- [Required action] Retype the data exactly, so that every line matches the original.

─── Extracted entries

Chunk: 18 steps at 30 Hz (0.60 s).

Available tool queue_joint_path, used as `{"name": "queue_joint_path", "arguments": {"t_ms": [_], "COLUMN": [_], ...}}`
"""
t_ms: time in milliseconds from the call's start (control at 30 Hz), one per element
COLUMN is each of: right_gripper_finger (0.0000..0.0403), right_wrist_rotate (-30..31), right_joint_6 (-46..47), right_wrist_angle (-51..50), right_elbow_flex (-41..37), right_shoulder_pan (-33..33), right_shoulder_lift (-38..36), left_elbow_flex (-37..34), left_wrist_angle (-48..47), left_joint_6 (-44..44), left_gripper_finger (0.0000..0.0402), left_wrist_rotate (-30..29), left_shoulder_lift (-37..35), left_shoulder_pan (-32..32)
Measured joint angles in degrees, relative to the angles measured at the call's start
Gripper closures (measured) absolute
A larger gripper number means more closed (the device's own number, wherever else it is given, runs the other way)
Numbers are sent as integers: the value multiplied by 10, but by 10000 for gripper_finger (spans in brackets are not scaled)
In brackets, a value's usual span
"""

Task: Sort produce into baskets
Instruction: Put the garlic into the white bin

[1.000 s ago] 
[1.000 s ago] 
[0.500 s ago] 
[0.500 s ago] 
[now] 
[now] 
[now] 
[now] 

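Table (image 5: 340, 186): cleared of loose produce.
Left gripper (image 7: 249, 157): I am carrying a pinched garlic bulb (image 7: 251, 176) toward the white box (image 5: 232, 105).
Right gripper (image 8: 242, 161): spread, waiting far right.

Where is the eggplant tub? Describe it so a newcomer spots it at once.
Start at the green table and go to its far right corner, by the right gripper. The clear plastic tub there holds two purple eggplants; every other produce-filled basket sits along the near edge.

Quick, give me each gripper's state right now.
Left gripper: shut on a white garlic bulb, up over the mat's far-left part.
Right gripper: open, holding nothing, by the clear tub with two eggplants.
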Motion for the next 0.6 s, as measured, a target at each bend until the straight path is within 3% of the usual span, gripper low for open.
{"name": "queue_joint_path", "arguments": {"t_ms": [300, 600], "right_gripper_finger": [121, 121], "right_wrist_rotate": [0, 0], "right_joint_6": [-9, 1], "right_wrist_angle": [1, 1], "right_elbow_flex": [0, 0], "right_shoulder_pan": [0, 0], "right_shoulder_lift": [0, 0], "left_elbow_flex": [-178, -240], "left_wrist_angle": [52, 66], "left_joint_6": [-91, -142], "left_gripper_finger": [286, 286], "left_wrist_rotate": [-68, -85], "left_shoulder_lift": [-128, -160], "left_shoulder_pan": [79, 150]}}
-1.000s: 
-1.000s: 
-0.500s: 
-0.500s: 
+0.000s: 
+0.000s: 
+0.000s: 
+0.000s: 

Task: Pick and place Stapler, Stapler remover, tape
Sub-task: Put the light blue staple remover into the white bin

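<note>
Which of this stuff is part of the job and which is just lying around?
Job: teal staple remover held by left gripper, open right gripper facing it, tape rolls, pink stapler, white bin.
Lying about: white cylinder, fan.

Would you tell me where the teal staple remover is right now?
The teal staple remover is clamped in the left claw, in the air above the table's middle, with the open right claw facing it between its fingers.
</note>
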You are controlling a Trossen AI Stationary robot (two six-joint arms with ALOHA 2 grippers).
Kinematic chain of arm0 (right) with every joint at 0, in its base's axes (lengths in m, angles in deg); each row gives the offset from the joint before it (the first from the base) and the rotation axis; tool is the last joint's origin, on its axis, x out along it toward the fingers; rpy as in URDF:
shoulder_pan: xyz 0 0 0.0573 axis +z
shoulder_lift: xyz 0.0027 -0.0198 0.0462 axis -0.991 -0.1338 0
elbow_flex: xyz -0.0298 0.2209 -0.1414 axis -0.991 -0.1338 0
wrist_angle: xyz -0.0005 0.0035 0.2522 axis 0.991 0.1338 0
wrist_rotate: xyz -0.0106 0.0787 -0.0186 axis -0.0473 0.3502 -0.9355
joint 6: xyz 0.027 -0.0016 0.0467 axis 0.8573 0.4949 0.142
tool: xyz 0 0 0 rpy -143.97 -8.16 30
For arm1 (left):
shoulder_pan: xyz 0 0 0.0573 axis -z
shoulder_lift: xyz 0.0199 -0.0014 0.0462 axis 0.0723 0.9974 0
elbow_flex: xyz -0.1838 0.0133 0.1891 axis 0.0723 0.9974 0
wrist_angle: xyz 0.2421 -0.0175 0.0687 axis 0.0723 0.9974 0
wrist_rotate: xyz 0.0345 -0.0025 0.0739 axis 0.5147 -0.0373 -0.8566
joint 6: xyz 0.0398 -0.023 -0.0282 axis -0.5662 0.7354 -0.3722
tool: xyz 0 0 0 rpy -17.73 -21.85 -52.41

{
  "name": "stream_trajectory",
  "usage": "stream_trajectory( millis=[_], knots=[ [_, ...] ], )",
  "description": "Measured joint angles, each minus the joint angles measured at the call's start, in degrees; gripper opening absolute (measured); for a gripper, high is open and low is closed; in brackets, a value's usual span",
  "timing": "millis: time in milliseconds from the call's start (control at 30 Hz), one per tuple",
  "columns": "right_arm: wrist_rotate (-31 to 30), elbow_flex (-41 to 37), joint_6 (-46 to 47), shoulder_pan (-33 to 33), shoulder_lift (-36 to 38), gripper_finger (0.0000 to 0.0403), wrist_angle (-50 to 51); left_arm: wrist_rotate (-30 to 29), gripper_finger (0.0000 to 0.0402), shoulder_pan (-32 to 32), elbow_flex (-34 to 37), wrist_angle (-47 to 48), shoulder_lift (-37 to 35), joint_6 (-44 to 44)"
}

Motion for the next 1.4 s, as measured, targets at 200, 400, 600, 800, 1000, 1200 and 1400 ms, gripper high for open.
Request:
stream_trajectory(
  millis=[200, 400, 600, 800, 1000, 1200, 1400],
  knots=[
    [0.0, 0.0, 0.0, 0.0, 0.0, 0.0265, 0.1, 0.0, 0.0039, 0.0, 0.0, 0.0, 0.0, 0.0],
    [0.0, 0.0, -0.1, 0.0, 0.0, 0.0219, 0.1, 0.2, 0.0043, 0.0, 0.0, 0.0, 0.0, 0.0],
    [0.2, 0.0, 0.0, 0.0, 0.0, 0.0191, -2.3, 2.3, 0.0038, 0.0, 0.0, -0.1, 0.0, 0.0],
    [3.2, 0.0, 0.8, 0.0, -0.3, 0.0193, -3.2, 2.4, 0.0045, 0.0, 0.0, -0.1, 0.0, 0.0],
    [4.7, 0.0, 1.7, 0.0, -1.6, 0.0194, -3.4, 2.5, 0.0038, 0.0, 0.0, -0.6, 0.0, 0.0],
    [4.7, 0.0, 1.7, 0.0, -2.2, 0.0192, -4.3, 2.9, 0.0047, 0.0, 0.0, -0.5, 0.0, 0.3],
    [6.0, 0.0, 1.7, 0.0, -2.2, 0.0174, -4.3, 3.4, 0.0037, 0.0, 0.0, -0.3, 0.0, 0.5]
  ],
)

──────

- [Exercise answer]
Chunk: 18 steps at 30 Hz (0.60 s).

Available tool queue_joint_path, used as `{"name": "queue_joint_path", "arguments": {"t_ms": [_], "COLUMN": [_], ...}}`
"""
t_ms: time in milliseconds from the call's start (control at 30 Hz), one per element
COLUMN is each of: right_gripper_finger (0.0000..0.0403), right_wrist_rotate (-30..31), right_joint_6 (-46..47), right_wrist_angle (-51..50), right_elbow_flex (-41..37), right_shoulder_pan (-33..33), right_shoulder_lift (-38..36), left_elbow_flex (-37..34), left_wrist_angle (-48..47), left_joint_6 (-44..44), left_gripper_finger (0.0000..0.0402), left_wrist_rotate (-30..29), left_shoulder_lift (-37..35), left_shoulder_pan (-32..32)
Measured joint angles in degrees, relative to the angles measured at the call's start
Gripper closures (measured) absolute
A larger gripper number means more closed (the device's own number, wherever else it is given, runs the other way)
Numbers are sent as integers: the value multiplied by 10, but by 10000 for gripper_finger (spans in brackets are not scaled)
In brackets, a value's usual span
"""

Task: Sort produce into baskets
Instruction: Put the garlic into the white bin

[1.000 s ago] 
[1.000 s ago] 
[0.500 s ago] 
[0.500 s ago] 
[now] 
[now] 
[now] 
[now] 

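Table (image 5: 340, 186): cleared of loose produce.
Left gripper (image 7: 249, 157): I am carrying a pinched garlic bulb (image 7: 251, 176) toward the white box (image 5: 232, 105).
Right gripper (image 8: 242, 161): spread, waiting far right.

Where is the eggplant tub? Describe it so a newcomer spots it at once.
Start at the green table and go to its far right corner, by the right gripper. The clear plastic tub there holds two purple eggplants; every other produce-filled basket sits along the near edge.

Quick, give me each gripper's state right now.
Left gripper: shut on a white garlic bulb, up over the mat's far-left part.
Right gripper: open, holding nothing, by the clear tub with two eggplants.
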Motion for the next 0.6 s, as measured, a target at each bend until the straight path is within 3% of the usual span, gripper low for open.
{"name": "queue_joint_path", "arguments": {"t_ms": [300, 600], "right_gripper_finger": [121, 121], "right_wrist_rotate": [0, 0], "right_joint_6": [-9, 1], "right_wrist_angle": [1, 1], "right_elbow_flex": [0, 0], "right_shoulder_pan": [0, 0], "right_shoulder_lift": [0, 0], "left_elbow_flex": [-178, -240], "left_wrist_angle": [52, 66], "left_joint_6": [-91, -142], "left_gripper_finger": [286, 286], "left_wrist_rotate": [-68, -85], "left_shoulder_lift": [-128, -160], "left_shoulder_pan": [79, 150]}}
-1.000s: 
-1.000s: 
-0.500s: 
-0.500s: 
+0.000s: 
+0.000s: 
+0.000s: 
+0.000s: 

Task: Pick and place Stapler, Stapler remover, tape
Sub-task: Put the light blue staple remover into the white bin

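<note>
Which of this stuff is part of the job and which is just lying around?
Job: teal staple remover held by left gripper, open right gripper facing it, tape rolls, pink stapler, white bin.
Lying about: white cylinder, fan.

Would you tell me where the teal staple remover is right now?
The teal staple remover is clamped in the left claw, in the air above the table's middle, with the open right claw facing it between its fingers.
</note>
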You are controlling a Trossen AI Stationary robot (two six-joint arms with ALOHA 2 grippers).
Kinematic chain of arm0 (right) with every joint at 0, in its base's axes (lengths in m, angles in deg); each row gives the offset from the joint before it (the first from the base) and the rotation axis; tool is the last joint's origin, on its axis, x out along it toward the fingers; rpy as in URDF:
shoulder_pan: xyz 0 0 0.0573 axis +z
shoulder_lift: xyz 0.0027 -0.0198 0.0462 axis -0.991 -0.1338 0
elbow_flex: xyz -0.0298 0.2209 -0.1414 axis -0.991 -0.1338 0
wrist_angle: xyz -0.0005 0.0035 0.2522 axis 0.991 0.1338 0
wrist_rotate: xyz -0.0106 0.0787 -0.0186 axis -0.0473 0.3502 -0.9355
joint 6: xyz 0.027 -0.0016 0.0467 axis 0.8573 0.4949 0.142
tool: xyz 0 0 0 rpy -143.97 -8.16 30
For arm1 (left):
shoulder_pan: xyz 0 0 0.0573 axis -z
shoulder_lift: xyz 0.0199 -0.0014 0.0462 axis 0.0723 0.9974 0
elbow_flex: xyz -0.1838 0.0133 0.1891 axis 0.0723 0.9974 0
wrist_angle: xyz 0.2421 -0.0175 0.0687 axis 0.0723 0.9974 0
wrist_rotate: xyz 0.0345 -0.0025 0.0739 axis 0.5147 -0.0373 -0.8566
joint 6: xyz 0.0398 -0.023 -0.0282 axis -0.5662 0.7354 -0.3722
tool: xyz 0 0 0 rpy -17.73 -21.85 -52.41

{
  "name": "stream_trajectory",
  "usage": "stream_trajectory( millis=[_], knots=[ [_, ...] ], )",
  "description": "Measured joint angles, each minus the joint angles measured at the call's start, in degrees; gripper opening absolute (measured); for a gripper, high is open and low is closed; in brackets, a value's usual span",
  "timing": "millis: time in milliseconds from the call's start (control at 30 Hz), one per tuple",
  "columns": "right_arm: wrist_rotate (-31 to 30), elbow_flex (-41 to 37), joint_6 (-46 to 47), shoulder_pan (-33 to 33), shoulder_lift (-36 to 38), gripper_finger (0.0000 to 0.0403), wrist_angle (-50 to 51); left_arm: wrist_rotate (-30 to 29), gripper_finger (0.0000 to 0.0402), shoulder_pan (-32 to 32), elbow_flex (-34 to 37), wrist_angle (-47 to 48), shoulder_lift (-37 to 35), joint_6 (-44 to 44)"
}

Motion for the next 1.4 s, as measured, targets at 200, 400, 600, 800, 1000, 1200 and 1400 ms, gripper high for open.
Request:
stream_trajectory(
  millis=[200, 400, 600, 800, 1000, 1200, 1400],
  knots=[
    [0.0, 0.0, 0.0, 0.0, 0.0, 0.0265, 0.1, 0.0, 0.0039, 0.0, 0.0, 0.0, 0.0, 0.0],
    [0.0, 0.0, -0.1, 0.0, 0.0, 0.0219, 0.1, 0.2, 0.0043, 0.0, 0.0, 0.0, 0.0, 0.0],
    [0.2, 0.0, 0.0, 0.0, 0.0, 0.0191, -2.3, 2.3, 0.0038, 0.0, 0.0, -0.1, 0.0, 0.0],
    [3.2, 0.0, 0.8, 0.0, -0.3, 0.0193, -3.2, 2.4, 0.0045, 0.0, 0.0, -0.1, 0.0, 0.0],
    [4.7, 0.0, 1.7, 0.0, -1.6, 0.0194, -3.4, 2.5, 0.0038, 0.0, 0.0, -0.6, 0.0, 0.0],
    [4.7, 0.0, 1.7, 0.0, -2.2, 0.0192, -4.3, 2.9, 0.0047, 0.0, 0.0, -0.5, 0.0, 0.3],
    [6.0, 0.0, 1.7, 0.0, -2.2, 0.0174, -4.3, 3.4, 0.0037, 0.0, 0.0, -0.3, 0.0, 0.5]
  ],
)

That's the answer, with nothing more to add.